Label: Spitfire records
 

Après la période mélodique incarnée par Joe Lynn Turner et Goran Edman, Yngwie Malmsteen engage Michael Vescera (ex Loudness) pour retourner à un son plus compact et plus heavy.

La voix de ce dernier, assez proche de celle de Graham Bonnet sur certains titres, apporte des tonalités plus agressives aux compositions du Suédois, comme en atteste la rapide et lourde « Hairtrigger » qui évoque le heavy metal allemand ou la pesante « Pyramid of Cheops » aux sonorités orientales et indiennes.

Le guitariste a voulu revenir à des compositions plus pesantes, comme ce qu’il faisait à l’époque de Steeler et y parvient avec un sens certain de l’écriture.
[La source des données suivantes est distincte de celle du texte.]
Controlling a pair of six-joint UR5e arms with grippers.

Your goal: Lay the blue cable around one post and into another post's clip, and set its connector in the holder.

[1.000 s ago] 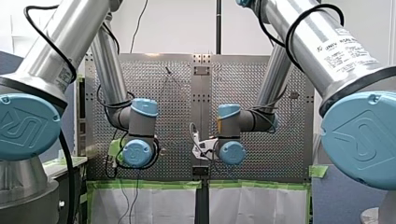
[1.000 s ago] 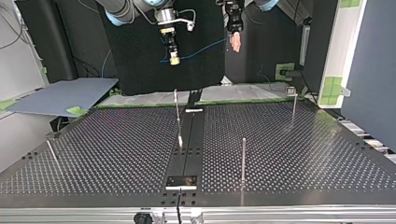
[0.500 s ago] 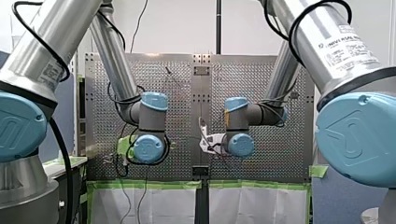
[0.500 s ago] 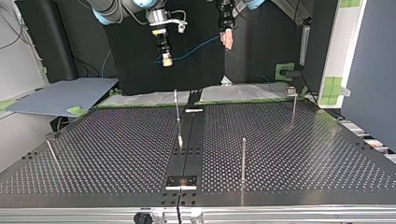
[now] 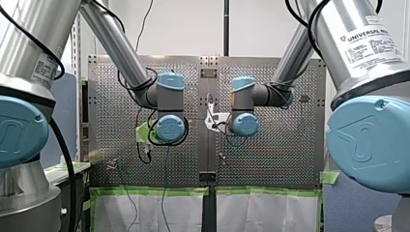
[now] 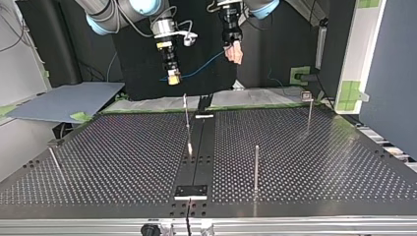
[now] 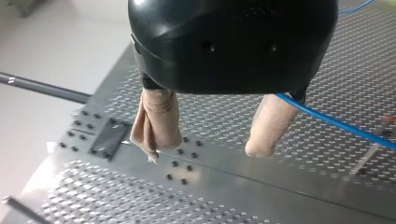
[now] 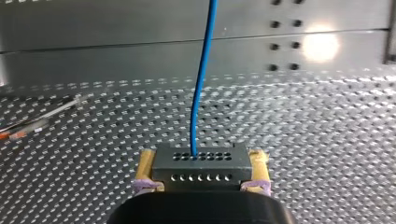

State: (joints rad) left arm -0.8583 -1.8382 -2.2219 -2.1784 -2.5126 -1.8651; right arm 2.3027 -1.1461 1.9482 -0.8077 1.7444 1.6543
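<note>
Currently our right tool (image 8: pixel 203 164) w/ yellow pads (image 8: pixel 145 164) clamps the black rectangular multi-hole connector (image 8: pixel 201 175); thin blue cable (image 8: pixel 201 93) runs from it, ahead over the perforated metal desk (image 8: pixel 327 140). Our left tool (image 7: pixel 207 144), beige pads (image 7: pixel 156 121) spread, grips nothing; cable passes just beside one pad, above desk.

I am watching the perforated surface (image 6: pixel 319 167) carrying a plain strip (image 6: pixel 200 142) down its middle, a small plate (image 6: pixel 192 191) lying at that strip's near end in the top view, and thin posts (image 6: pixel 256 167) standing well apart.
</note>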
Son jeu est toujours aussi fluide et ses soli éclairent l’ensemble d’une classe évidente.

Les apports néo-classiques sont toujours aussi présents, comme en attestent les superbes envolées de « Never Die » au rythme alerte, le mid-tempo « Meant to Be », sur lequel Michael nous propose une prestation de grande classe ou l’excellente « Crash And Burn » qui débute par de la guitare classique, avant de nous offrir de nombreux changements de rythmes.

Ces références classiques sont encore plus présentes sur la ballade « Prisoner of Your Love » qui s’appuie sur des lignes mélodiques rappelant Bach.
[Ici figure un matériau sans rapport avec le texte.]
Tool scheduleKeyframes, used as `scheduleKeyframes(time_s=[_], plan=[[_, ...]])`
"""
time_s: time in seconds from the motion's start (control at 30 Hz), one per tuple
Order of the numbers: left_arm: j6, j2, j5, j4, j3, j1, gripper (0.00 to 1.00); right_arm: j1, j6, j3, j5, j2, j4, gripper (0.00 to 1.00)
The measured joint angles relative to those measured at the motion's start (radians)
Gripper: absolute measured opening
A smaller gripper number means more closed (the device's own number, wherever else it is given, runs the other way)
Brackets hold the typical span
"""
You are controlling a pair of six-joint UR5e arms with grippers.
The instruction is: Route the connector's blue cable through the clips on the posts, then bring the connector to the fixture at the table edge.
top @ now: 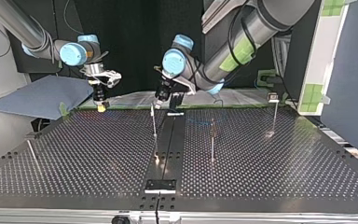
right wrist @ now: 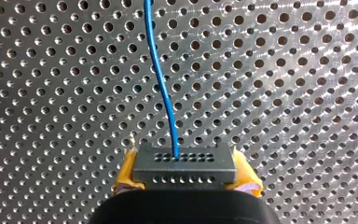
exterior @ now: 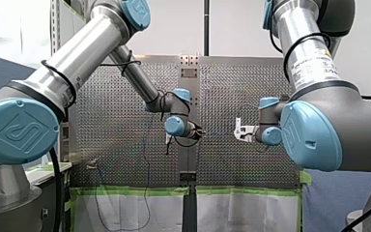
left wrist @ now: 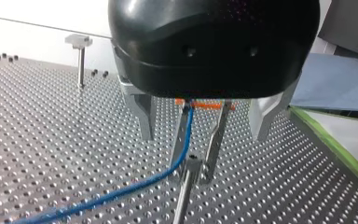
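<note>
Holding my left gripper point(left wrist: 190, 173) spread astride a post point(left wrist: 182, 200), thin blue cable point(left wrist: 121, 187) slanting along one metal finger point(left wrist: 181, 140) toward 7 o'clock, and pinching the small grey hole-dotted connector point(right wrist: 184, 164) between my right gripper point(right wrist: 186, 179)'s yellow pads point(right wrist: 127, 175), cable leaving at 12 o'clock.

The front view looks from behind and above the arms, between their shoulders, out over the perforated table point(exterior: 125, 106). My left arm point(exterior: 72, 63) and my right arm point(exterior: 319, 111) loom close at its sides. The top view stands across the table at about work height and faces the arms, so the sides are crossed. Both views take in the whole table and its dark middle strip point(top: 165, 140). The left wrist view looks along my left gripper point(left wrist: 196, 165), low and close over the table, toward the blue sheet point(left wrist: 335, 79) that lies at the top view's left. The right wrist view faces the table squarely from very near, with the connector point(right wrist: 185, 170) right at its lens
</note>
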Motion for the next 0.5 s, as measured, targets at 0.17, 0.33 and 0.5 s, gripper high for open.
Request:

Malmsteen est au top et se permet d’explorer de nombreuses pistes, en abordant des genres nouveaux, comme le funk sur la groovy « I Don’t Know » sur laquelle il fait preuve d’une dextérité et d’un feeling exceptionnels ou sur le blues-rock « Bad Blood », marqué par la frappe énorme de Mike Terrana qui éclabousse cet album de toute sa classe.

Les influences de Richie Blackmore sont également présentes, comme sur « Seventh Sign » qui renvoie à Rainbow ou sur le médiéval « Forever One » que traversent des soli d’une clarté effarante.
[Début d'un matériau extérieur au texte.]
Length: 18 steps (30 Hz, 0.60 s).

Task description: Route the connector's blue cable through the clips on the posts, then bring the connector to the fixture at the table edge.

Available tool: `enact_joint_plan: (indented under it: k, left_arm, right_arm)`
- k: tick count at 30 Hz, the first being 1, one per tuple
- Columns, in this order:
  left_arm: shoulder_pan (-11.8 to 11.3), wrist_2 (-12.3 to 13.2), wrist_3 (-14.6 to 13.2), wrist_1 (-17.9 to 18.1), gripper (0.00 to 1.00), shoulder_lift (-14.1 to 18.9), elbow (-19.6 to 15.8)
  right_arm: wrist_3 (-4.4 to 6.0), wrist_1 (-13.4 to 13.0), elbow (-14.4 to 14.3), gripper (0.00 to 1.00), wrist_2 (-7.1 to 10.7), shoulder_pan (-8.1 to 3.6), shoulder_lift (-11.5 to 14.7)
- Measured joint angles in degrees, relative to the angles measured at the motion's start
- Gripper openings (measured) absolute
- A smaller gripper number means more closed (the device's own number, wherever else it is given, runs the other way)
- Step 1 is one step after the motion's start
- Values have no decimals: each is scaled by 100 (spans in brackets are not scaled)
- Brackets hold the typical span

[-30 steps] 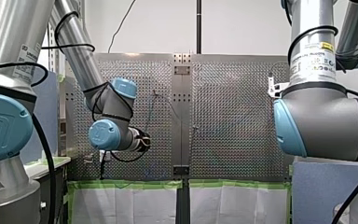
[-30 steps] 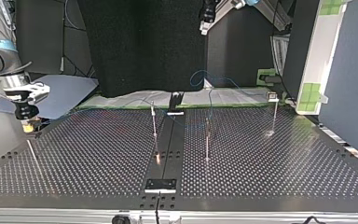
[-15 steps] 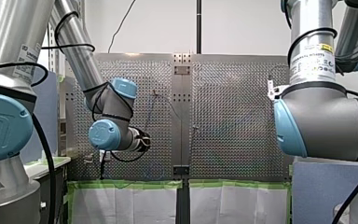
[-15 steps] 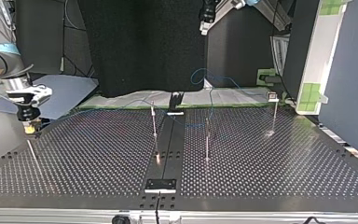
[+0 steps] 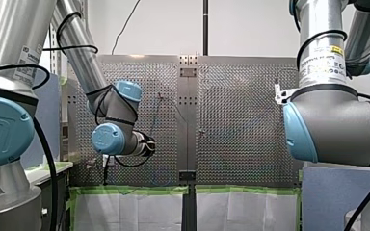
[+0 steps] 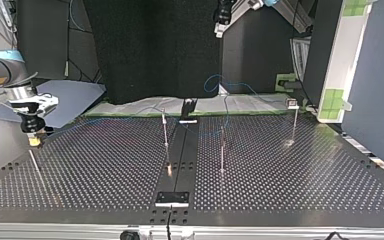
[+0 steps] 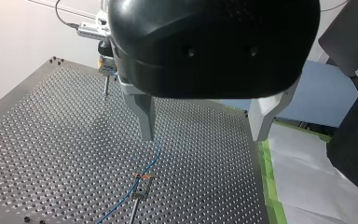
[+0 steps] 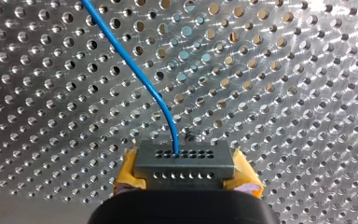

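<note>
Top view has my right arm entering at the far left, its tool [image 6: 34, 141] pointing down just above the counter [image 6: 105, 170], well to the left of the centre post [image 6: 165, 131]. Since a second ago that tool has slid a little nearer the centre post and dropped slightly. Right wrist view shows its yellow pads [image 8: 128, 169] clamped on the grey connector [image 8: 185, 161], whose blue cable [image 8: 135, 70] leaves the upper row of holes and curves away over the counter. My left tool [image 7: 205, 123] hangs high over the counter, fingers wide apart.
</note>
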<state>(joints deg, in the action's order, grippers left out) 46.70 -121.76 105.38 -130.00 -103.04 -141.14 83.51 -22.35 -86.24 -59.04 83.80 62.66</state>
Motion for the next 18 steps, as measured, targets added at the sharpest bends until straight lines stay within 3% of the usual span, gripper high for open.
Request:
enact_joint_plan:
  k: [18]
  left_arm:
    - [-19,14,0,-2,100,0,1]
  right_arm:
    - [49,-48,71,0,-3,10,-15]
C’est aussi le cas sur les deux instrumentaux « Brothers », dédié à son frère décédé, et « Sorrow » qui prouvent que le Suédois est l’un des guitaristes les plus doués de sa génération.

The Seventh Sign est assurément l’un des meilleurs albums d’Yngwie Malmsteen, à la fois par la richesse de ses compositions, la qualité de ses musiciens et la précision de sa production.